··· GIVEN DATA

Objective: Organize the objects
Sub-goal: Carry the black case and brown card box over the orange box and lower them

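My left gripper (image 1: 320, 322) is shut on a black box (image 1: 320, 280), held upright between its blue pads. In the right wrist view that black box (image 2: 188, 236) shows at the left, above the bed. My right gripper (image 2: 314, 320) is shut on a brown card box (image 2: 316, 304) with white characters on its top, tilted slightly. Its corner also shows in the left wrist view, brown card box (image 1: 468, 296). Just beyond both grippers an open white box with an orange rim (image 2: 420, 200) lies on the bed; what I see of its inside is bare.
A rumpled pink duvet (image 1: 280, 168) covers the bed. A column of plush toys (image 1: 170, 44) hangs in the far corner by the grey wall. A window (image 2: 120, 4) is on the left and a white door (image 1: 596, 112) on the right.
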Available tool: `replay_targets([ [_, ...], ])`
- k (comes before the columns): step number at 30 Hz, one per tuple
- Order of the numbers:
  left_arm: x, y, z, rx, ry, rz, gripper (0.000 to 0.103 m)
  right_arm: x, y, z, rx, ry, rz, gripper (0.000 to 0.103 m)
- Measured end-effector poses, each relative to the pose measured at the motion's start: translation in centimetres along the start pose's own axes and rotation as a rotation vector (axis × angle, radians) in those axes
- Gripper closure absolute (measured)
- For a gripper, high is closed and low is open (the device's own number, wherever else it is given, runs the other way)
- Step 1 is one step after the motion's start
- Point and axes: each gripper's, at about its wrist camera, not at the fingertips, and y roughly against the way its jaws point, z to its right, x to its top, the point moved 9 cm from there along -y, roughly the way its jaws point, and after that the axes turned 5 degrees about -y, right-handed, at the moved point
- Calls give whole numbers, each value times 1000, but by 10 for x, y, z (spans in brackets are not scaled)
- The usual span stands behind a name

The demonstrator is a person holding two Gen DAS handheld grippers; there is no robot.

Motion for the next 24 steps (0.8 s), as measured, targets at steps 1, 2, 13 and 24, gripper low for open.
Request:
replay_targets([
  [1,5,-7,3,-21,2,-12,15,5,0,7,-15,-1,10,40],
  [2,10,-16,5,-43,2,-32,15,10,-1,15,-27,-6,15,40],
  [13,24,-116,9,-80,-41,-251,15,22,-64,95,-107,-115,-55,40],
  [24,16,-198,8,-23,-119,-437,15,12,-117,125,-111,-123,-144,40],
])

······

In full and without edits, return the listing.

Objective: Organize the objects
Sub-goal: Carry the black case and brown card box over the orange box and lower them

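My left gripper (image 1: 320, 322) is shut on a black box (image 1: 320, 280), held upright between its blue pads. In the right wrist view that black box (image 2: 188, 236) shows at the left, above the bed. My right gripper (image 2: 314, 320) is shut on a brown card box (image 2: 316, 304) with white characters on its top, tilted slightly. Its corner also shows in the left wrist view, brown card box (image 1: 468, 296). Just beyond both grippers an open white box with an orange rim (image 2: 420, 200) lies on the bed; what I see of its inside is bare.
A rumpled pink duvet (image 1: 280, 168) covers the bed. A column of plush toys (image 1: 170, 44) hangs in the far corner by the grey wall. A window (image 2: 120, 4) is on the left and a white door (image 1: 596, 112) on the right.
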Available tool: `replay_targets([ [_, ...], ])`
- k (comes before the columns): step number at 30 Hz, one per tuple
- Order of the numbers:
  left_arm: x, y, z, rx, ry, rz, gripper (0.000 to 0.103 m)
  right_arm: x, y, z, rx, ry, rz, gripper (0.000 to 0.103 m)
- Measured end-effector poses, each relative to the pose measured at the motion's start: translation in centimetres along the start pose's own axes and rotation as a rotation vector (axis × angle, radians) in those axes
- Gripper closure absolute (measured)
- For a gripper, high is closed and low is open (the device's own number, wherever else it is given, runs the other way)
- Step 1 is one step after the motion's start
- Point and axes: each gripper's, at about its wrist camera, not at the fingertips, and y roughly against the way its jaws point, z to its right, x to its top, the point moved 9 cm from there along -y, roughly the way its jaws point, and after that the axes turned 5 degrees about -y, right-handed, at the moved point
- Calls give whole numbers, each value times 1000, but by 10 for x, y, z (spans in brackets are not scaled)
- The usual span stands behind a name

The demonstrator is a person holding two Gen DAS handheld grippers; there is no robot.

Motion for the next 24 steps (0.8 s), as measured, targets at steps 1, 2, 13 and 24, gripper low for open.
Request:
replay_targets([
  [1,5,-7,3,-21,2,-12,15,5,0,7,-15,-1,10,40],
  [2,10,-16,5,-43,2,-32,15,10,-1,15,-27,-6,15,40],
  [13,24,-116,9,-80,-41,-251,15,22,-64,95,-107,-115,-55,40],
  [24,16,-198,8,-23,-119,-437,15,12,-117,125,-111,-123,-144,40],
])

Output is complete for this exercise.